Scaled pods and cluster nodes
We explored quite a few topics that are beyond “normal” Kubernetes usage. We learned how to scale Pods using
HorizontalPodAutoscaler. We saw that scaling Pods does not provide enough benefits if we cannot scale cluster nodes as well. We explored how to do just that using
Cluster Autoscaler. Unfortunately, it is currently available only for AWS, GKE, and AKS.
While scaling Pods and nodes is essential, we had to gather metrics as well. They give us insights into the behavior of our clusters and applications running inside it. For that, we adopted
Prometheus. More importantly, we saw how we can leverage
Alertmanager to create notifications that will alert us when there is an issue, instead of staring at a screen waiting for a graph to reach a “red line”.
Instrumented our applications
We learned that gathering metrics from exporters might not be enough, so we instrumented our applications as a way of providing lower-level metrics that give us deep insights into the state of our applications.
Explored Custom Metrics
We also explored
HorizontalPodAutoscaler's ability to use custom metrics. We hooked it into
Prometheus thus extending scaling thresholds to almost any formula we could imagine.
Prometheus to Grafana
Given that we collect metrics in
Prometheus and that it doesn’t provide dashboarding functionality, we connected it to Grafana. During the process, we explored ways that dashboards can be made more useful than traditional “pretty colors” many are instinctively drawn to.
Explored Centralized Logging
Finally, we discussed the need for centralized logging as well as a few tools that might help us debug issues discovered through alerts. For that, we evaluated Papertrail, AWS CloudWatch, GCP Stackdriver, Azure Log Analytics, and the Elasticsearch-Fluentd-Kibana (EFK) stack.
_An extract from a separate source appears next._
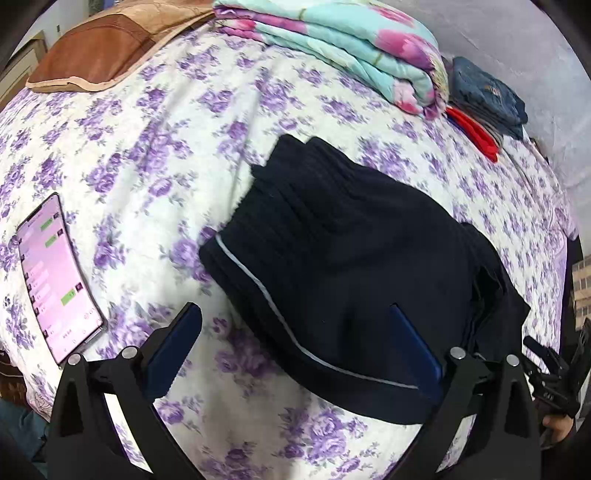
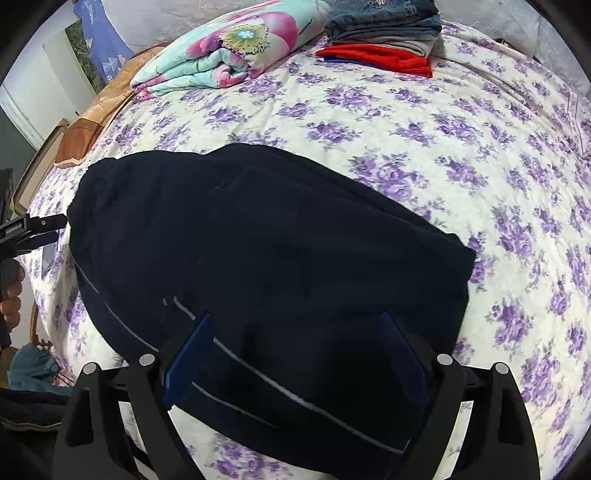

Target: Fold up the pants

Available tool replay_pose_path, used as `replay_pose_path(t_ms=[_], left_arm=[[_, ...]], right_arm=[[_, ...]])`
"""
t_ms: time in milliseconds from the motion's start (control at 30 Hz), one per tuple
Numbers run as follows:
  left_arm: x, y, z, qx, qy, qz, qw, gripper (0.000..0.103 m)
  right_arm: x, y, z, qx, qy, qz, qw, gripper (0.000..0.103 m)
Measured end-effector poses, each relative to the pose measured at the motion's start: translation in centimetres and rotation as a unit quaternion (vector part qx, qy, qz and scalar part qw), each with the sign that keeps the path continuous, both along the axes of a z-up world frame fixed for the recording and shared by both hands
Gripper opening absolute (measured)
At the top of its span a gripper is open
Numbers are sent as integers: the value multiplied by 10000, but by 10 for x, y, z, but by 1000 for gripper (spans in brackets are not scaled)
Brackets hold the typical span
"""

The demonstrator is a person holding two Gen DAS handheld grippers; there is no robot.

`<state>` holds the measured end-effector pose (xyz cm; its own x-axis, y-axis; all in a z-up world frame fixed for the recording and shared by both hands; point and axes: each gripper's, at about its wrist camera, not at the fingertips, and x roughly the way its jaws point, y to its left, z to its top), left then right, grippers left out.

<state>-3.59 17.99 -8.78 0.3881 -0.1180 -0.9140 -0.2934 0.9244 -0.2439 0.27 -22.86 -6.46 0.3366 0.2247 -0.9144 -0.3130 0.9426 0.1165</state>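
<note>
Dark navy pants (image 1: 351, 266) with a thin grey side stripe lie folded into a compact bundle on the purple-flowered bedsheet (image 1: 155, 147). My left gripper (image 1: 295, 321) is open just above the bundle's near left edge, holding nothing. The pants also fill the middle of the right wrist view (image 2: 266, 258). My right gripper (image 2: 295, 325) is open above the bundle's near edge, holding nothing. The left gripper (image 2: 29, 229) shows at the far left of the right wrist view, beside the bundle.
A phone (image 1: 55, 277) with a lit screen lies on the sheet to the left. A folded floral blanket (image 2: 229, 48), folded jeans (image 2: 388, 18) on red cloth (image 2: 380, 57), and a brown pillow (image 1: 96, 55) sit at the far side of the bed.
</note>
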Motion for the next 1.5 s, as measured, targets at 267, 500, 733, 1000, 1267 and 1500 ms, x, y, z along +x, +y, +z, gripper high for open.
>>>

Robust and reliable clusters
We went beyond common Kubernetes operations and managed to make our clusters more robust and more reliable. We made a step forward towards mostly autonomous self-adaptive systems that require human intervention only in exceptional cases that cannot be resolved automatically. When we do need to intervene, we’ll do that equipped with all the necessary information required to quickly deduce the cause of the issue and perform corrective actions that will restore our cluster to the desired state.